Durch die in der Wasserindustrie gesammelte umfassende Erfahrung hat CDEnviro die Probleme erkannt, die in Abfallströmen und der gegenwärtigen Praxis der Deponierung von Abfall unter erheblichen Kosten und Umweltbelastung bestehen. D:MAX wurde entwickelt, um diese Probleme anzugehen und Wasserversorgungsunternehmen eine erhebliche Reduzierung ihres zu deponierenden Abfallvolumens unter Rückgewinnung des in diesen Abfallströmen enthaltenen Materials zur Weiterverwendung zu ermöglichen.

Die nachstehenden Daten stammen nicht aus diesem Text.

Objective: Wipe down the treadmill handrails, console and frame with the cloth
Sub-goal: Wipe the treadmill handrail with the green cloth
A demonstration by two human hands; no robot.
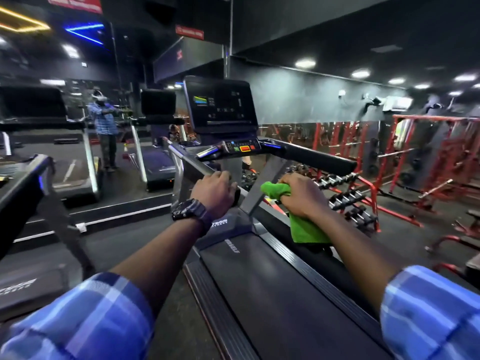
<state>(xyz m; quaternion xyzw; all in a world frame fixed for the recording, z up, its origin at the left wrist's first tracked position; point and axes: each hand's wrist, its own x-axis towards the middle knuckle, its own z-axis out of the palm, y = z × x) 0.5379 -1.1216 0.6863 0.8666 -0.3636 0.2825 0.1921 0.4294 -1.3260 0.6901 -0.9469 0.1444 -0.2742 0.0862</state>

Das D:MAX System kann potenziell die Deponierung vieler Tonnen von Abfall vermeiden und große Mengen an Sand und Recyclingzuschlag zur Weiterverwendung zurückgewinnen. Bei immer weiter steigenden Deponiekosten ermöglicht das D:MAX System den Wasserversorgungsunternehmen erhebliche Kosteneinsparungen und Steigerung der betrieblichen Effizienz.

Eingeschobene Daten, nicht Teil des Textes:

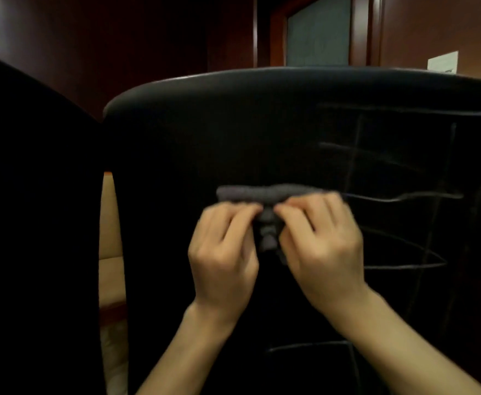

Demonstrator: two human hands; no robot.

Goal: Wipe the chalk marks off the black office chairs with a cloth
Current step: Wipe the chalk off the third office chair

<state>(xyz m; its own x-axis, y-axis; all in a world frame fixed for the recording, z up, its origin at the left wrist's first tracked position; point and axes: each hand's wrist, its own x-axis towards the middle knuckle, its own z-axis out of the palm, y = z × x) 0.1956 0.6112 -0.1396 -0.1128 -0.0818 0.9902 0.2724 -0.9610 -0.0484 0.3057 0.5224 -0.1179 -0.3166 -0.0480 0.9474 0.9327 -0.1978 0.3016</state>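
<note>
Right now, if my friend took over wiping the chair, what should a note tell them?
Left hand and right hand both pinch the grey cloth, bunched in front of the black chair back.
Chalk marks cover the right side of the back, and more sit low down.
The left side looks unmarked, though it is dim.
Left to do: wipe off all those lines.

Dim reddish wood-panelled walls (148,38) frame a dark door (317,29), with a white paper notice (443,62) posted at right.

Wood-panelled wall (154,38), framed door panel (317,32), posted paper (443,62).
</note>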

Abfallverwertungs- und Recyclingsysteme von CDEnviro werden in vielen Branchen eingesetzt, so zum Beispiel in der Abwasseraufbereitung, Abfallverarbeitung, in Bau- und Abbruchunternehmen sowie bei Vertragsdienstleistern der Wasserindustrie. D:Max bietet sowohl Wasserversorgungs- als auch Vertragsunternehmen nachweislich das effizienteste, auf dem Markt angebotene Aufbereitungssystem für eine Vielzahl von Abfallstoffen.